The Energy sector was the best performer of the 11 S&P sectors in October, up 24.84%, well above the three-month average of 15.21%.

Earnings season is expected to slow down next week, with expected results from 12% of Russell 1000 members representing only about 4% of index market capitalization. Retail companies also have reports coming, with investors and analysts closely watching for their comments on the state of consumer spending and forecasts for the key holiday sales quarter. ceremony.

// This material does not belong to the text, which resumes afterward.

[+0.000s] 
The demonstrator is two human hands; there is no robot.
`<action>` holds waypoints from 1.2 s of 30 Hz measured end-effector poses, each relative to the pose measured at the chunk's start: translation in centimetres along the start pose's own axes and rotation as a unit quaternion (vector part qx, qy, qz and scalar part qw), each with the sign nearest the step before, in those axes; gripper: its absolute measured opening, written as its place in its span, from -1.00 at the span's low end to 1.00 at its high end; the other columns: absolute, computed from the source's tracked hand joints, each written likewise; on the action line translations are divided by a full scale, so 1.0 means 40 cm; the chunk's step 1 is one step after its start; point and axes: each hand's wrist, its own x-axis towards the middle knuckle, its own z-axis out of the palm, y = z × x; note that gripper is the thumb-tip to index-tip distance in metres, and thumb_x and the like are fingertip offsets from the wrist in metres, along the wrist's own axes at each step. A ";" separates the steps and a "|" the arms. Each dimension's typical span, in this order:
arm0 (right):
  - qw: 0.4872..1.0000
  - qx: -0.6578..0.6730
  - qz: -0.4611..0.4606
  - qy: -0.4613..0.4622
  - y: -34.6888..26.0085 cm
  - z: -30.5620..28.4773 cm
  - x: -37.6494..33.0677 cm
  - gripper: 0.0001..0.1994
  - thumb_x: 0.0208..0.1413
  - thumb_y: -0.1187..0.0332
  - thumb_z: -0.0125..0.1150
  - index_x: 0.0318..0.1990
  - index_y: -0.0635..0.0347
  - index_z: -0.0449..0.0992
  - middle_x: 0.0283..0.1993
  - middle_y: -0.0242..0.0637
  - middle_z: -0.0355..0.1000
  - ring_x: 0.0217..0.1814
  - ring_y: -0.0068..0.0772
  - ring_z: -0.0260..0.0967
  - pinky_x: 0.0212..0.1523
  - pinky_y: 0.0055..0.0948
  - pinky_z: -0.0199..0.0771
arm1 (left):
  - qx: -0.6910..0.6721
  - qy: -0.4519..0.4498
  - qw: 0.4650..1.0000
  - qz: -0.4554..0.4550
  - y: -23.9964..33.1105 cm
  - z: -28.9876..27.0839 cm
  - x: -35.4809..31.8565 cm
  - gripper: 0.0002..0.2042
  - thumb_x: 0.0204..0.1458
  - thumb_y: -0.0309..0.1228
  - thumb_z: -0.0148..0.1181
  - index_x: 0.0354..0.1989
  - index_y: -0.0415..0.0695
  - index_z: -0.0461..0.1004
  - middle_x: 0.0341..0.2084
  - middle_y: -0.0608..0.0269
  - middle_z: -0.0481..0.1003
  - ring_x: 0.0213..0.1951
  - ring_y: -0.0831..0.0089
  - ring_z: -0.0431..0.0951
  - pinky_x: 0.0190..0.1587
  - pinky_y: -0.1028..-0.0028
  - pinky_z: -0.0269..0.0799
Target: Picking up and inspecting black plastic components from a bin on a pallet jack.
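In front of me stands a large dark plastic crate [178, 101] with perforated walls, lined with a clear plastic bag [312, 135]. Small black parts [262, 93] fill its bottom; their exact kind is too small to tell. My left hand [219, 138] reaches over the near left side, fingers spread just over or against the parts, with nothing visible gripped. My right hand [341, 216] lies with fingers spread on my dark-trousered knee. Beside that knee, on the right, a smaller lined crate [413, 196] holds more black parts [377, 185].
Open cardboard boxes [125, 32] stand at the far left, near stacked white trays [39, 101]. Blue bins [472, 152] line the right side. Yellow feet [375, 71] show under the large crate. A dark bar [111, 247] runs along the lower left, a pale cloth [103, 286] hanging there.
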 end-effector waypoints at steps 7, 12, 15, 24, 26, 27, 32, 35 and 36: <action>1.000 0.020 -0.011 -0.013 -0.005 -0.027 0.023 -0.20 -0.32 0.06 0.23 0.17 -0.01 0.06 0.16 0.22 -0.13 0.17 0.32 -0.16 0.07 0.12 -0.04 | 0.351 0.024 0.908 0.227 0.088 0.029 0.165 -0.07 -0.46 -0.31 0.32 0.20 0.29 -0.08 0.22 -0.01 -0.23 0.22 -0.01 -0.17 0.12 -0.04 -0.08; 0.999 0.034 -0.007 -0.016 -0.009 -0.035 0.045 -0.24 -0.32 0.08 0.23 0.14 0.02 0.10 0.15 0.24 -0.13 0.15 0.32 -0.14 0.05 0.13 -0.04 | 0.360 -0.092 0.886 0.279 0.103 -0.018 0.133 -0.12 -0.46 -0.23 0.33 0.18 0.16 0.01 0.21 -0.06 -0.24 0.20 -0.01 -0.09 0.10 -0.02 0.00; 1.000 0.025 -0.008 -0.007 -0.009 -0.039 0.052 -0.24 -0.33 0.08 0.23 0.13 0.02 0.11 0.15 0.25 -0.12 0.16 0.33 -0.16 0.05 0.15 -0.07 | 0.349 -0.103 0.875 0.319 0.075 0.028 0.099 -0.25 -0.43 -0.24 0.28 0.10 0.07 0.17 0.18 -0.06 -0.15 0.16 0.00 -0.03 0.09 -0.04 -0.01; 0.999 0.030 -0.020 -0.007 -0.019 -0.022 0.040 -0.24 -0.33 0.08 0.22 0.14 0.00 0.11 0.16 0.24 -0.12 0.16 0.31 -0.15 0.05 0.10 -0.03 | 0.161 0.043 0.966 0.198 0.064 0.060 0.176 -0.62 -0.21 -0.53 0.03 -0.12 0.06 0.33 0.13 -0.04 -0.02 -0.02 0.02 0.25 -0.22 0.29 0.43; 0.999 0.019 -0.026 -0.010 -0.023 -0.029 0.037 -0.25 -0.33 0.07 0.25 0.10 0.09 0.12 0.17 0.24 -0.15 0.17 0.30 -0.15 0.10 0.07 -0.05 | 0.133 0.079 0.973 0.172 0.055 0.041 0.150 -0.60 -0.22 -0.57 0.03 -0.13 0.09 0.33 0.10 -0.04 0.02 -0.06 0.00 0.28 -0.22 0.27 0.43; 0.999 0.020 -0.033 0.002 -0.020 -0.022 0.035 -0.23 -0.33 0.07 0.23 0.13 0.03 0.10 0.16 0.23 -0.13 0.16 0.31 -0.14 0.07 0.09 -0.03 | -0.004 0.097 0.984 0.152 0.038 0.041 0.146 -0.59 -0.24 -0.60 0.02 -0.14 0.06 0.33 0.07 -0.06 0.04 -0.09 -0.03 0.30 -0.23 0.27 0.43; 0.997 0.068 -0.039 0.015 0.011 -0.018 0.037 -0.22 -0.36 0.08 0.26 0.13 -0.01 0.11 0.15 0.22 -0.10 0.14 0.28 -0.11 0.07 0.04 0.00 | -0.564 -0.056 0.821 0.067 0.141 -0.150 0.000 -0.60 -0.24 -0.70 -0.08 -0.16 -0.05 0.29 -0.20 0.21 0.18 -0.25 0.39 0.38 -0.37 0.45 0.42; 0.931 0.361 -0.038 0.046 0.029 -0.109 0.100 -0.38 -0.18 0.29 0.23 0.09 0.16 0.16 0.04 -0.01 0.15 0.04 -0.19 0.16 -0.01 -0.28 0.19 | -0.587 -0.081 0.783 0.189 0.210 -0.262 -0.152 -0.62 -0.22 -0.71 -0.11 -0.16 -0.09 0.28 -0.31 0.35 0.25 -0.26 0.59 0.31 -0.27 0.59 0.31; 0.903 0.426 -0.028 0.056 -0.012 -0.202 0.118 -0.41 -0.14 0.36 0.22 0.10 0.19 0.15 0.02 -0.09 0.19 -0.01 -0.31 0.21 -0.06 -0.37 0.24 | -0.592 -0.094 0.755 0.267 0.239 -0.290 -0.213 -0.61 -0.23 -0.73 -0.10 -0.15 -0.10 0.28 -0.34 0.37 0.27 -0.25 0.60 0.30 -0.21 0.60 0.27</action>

Along with a better-than-expected earnings season, the S&P 500 (SP500) The ~8% monthly gain in October was driven by hopes that the Federal Reserve would slow the pace of rate hikes. Last week, Fed Chairman Jerome Powell pointed out smaller hikesbut also indicates a higher than previously expected terminal rate, an announcement that the market subscribes to is not mild enough.

Historically, the S&P 500 is up 57.4% of the time for October, with an average gain of 4.18% for bullish months, an average decline of 4.67% for declines, and an average overall gain. is 0.46%,” Silverblatt noted in the S&P Dow Jones Index Report.